In fact, the only programming language I know of that implements something like units is the programming language Frink.

In other programming languages, the implementation is left to the programmer, for example C++ can implement this as a class.

jedishrfu · Sep 23, 2021

Yes that’s true. We often use variable naming conventions to convey the units used and then apply a math conversion to get other units of measure.

in a recent project, we were constantly converting English measure input to metric for modeling and then back to English measure for display.

There are some domain specific languages that do this in their class design so that you can add apples and oranges to get fruit.

z.meters = x.feet + y.yards

in one groovy language domain specific example, I saw pharmacists could use the language to do complicated drug formulations mixing and matching English measure with metric measure.

http://docs.groovy-lang.org/docs/latest/html/documentation/core-domain-specific-languages.html

pbuk · Sep 23, 2021

I disagree. When implementing physical models I have found that it is very important to used consistent units throughout the implementation.

pbuk · Sep 23, 2021

jedishrfu said:

in one groovy language domain specific example, I saw pharmacists could use the language to do complicated drug formulations mixing and matching English measure with metric measure.

This would be a good application for mixed units.

elcaro · Sep 23, 2021

pbuk said:

I disagree. When implementing physical models I have found that it is very important to used consistent units throughout the implementation.

What do you disagree with? Your reaction in fact supports the position mentioned in the OP, that one would need some (standard or user defined) implementation of units for specific programming cases, like physical models.

Frabjous · Sep 23, 2021

It’s computationally expensive. For example, if you are doing time stepping why do you want to carry that information through every step?

pbuk · Sep 23, 2021

elcaro said:

What do you disagree with?

I disagree that multiple units should be dealt with in the implementation of a physical model. An application that is capable of converting between different units is a completely different thing.

elcaro · Sep 23, 2021

caz said:

It’s computationally expensive. For example, if you are doing time stepping why do you want to carry that information?

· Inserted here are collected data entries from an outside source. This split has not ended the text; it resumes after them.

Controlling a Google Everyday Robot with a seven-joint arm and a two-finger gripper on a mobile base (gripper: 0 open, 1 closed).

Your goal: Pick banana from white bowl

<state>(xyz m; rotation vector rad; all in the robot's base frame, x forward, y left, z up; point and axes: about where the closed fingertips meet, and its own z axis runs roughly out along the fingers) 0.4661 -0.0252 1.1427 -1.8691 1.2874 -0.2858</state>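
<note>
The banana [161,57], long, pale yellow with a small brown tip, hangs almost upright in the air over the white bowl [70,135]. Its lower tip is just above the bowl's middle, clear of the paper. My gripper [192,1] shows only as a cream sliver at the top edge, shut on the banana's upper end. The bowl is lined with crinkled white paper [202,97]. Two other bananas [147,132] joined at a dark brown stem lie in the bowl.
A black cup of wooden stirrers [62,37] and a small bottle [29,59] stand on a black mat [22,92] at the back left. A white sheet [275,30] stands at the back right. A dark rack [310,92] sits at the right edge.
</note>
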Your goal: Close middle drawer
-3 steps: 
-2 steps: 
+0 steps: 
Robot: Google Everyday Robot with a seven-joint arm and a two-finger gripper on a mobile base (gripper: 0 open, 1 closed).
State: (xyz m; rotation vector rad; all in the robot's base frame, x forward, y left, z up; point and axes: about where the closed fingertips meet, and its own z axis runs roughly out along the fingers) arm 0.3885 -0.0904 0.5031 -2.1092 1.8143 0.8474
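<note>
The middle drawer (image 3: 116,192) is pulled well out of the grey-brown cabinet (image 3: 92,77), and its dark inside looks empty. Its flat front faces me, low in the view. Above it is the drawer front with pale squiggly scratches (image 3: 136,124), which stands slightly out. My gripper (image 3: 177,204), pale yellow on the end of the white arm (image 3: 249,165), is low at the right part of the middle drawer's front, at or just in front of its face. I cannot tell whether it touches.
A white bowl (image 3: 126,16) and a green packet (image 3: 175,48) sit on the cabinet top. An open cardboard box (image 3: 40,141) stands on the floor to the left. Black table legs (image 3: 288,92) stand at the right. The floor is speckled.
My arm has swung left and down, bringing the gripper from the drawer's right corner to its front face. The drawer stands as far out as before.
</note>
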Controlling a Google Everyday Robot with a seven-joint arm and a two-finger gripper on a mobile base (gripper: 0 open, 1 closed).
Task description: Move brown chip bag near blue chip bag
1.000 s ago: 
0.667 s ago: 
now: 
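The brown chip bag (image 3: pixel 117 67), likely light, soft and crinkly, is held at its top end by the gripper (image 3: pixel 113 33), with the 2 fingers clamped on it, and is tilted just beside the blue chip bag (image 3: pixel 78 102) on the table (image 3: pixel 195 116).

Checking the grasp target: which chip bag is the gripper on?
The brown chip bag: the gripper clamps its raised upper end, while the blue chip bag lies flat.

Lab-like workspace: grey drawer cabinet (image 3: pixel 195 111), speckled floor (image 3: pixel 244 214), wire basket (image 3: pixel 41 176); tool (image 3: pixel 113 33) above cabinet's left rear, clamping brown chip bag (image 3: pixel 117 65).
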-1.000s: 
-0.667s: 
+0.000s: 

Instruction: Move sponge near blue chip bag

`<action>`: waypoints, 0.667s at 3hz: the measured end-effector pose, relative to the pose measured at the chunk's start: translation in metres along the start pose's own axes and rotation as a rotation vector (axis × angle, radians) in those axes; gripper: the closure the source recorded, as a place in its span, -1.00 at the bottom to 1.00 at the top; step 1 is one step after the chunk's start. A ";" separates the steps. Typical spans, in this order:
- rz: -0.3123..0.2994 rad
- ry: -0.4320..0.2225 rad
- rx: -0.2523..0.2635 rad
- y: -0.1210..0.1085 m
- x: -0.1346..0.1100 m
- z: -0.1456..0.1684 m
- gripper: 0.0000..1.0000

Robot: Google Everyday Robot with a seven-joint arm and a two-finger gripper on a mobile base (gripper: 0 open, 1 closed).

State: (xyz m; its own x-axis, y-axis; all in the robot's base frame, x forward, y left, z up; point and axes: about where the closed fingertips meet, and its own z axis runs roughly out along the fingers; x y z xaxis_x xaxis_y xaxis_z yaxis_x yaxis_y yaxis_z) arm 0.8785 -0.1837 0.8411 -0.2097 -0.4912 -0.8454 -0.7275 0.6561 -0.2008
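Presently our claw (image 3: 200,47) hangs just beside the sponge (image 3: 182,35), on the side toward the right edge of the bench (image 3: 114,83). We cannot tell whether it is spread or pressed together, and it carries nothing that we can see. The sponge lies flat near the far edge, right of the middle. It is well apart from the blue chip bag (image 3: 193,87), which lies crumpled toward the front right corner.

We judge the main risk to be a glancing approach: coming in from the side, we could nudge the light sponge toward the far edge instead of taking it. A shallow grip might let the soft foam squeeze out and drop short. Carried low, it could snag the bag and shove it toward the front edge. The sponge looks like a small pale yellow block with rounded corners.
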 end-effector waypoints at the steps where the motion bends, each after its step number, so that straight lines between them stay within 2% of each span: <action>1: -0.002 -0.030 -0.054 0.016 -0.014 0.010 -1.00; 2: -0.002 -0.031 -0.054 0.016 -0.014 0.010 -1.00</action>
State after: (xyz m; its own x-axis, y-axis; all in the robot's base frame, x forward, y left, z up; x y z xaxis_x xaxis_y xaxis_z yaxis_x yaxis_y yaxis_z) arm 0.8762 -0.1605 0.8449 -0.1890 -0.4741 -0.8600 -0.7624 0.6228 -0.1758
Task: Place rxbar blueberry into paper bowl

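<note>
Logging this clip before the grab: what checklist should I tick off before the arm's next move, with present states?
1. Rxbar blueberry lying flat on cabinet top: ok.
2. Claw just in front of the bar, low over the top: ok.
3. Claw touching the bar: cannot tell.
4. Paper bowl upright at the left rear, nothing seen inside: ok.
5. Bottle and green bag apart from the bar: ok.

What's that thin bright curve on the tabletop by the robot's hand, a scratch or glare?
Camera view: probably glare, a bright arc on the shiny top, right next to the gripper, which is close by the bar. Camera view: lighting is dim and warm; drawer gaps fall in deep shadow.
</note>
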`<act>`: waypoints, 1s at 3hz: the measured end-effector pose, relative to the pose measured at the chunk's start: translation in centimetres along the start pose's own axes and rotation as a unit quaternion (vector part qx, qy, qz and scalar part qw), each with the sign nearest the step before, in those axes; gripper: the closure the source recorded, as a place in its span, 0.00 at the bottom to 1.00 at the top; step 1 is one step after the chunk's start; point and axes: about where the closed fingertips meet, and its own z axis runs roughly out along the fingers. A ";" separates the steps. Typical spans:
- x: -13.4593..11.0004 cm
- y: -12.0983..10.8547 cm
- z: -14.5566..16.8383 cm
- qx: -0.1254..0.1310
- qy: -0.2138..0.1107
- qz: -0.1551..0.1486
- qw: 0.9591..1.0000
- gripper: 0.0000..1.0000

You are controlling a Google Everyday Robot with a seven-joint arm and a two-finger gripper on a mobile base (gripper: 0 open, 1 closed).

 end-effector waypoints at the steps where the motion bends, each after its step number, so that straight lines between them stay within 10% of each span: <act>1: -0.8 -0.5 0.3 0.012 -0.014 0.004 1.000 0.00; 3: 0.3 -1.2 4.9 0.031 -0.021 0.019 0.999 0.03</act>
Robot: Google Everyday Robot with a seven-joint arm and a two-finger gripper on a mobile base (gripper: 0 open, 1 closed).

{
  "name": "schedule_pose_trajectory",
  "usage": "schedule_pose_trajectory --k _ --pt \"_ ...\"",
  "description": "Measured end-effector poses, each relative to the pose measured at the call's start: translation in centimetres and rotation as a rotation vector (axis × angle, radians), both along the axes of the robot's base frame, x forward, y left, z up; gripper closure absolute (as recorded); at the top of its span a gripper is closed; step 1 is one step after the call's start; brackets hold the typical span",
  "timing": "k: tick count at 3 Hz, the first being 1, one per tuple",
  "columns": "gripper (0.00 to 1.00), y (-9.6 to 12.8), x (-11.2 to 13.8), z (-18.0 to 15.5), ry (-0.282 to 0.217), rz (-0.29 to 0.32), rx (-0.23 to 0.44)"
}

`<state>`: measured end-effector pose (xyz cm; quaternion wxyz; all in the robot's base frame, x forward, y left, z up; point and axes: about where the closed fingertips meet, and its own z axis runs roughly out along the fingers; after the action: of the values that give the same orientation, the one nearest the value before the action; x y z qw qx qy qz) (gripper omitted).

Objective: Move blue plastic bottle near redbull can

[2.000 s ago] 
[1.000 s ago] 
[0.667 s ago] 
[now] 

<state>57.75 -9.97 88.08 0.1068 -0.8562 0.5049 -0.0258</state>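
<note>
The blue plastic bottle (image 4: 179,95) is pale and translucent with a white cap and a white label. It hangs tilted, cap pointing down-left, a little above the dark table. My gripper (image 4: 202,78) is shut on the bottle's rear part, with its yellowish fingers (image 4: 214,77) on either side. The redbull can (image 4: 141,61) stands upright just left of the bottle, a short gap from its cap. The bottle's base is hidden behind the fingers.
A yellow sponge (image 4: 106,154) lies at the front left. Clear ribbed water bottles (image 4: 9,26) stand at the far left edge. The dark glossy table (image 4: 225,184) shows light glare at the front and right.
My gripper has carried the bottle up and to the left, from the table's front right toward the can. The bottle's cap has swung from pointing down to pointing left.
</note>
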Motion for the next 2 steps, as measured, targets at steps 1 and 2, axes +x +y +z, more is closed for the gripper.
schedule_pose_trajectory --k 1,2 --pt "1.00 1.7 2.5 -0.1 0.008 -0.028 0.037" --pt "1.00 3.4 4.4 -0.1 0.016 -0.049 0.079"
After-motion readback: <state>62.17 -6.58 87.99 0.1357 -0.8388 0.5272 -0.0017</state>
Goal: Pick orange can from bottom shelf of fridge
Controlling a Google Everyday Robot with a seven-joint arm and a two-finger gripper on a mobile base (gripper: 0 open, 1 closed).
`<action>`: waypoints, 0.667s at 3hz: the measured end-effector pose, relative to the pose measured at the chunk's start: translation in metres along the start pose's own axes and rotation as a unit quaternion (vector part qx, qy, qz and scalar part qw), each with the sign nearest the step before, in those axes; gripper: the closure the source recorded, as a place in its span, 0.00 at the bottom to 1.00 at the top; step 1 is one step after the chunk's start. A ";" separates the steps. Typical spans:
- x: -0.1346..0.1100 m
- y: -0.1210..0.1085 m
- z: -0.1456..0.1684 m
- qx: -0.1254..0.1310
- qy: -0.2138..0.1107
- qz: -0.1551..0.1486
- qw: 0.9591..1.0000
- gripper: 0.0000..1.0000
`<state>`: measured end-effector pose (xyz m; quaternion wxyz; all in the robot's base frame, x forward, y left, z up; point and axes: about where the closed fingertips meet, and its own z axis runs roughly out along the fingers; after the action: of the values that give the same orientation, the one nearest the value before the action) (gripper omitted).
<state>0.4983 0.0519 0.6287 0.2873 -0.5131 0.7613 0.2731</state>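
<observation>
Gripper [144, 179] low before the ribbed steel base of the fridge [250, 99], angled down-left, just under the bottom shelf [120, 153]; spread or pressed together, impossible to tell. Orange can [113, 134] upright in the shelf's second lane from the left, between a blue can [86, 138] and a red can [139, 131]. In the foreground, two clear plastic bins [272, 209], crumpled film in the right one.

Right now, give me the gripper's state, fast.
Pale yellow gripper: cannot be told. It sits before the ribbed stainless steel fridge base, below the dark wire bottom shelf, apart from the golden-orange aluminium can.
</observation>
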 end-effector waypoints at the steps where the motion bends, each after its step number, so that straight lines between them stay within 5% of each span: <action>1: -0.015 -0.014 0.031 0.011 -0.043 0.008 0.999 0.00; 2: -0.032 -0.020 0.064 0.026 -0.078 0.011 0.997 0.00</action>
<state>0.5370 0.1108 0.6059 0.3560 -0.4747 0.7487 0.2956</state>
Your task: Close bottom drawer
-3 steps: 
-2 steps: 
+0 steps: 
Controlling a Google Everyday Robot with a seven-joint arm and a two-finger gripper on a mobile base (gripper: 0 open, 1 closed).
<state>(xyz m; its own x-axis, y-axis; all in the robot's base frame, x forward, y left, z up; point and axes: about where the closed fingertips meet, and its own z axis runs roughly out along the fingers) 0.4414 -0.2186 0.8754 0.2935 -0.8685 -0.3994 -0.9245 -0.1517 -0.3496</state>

Agree. But the normal number types (without unit information) can be used for such parts of the program. The use case for number types with unit information is for interaction with the user (input/output) and simple calculations. So you could have a program that internally uses meters for length units, while the user interface uses feet or miles.

pbuk · Sep 23, 2021

elcaro said:

Agree. But the normal number types (without unit information) can be used for such parts of the program. The use case for number types with unit information is for interaction with the user (input/output) and simple calculations. So you could have a program that internally uses meters for length units, while the user interface uses feet or miles.

Precisely. So we deal with the unit conversions in the presentation layer, not the impementation layer (and certainly not embedded in the language).

Frabjous · Sep 23, 2021

elcaro said:

Agree. But the normal number types (without unit information) can be used for such parts of the program. The use case for number types with unit information is for interaction with the user (input/output) and simple calculations. So you could have a program that internally uses meters for length units, while the user interface uses feet or miles.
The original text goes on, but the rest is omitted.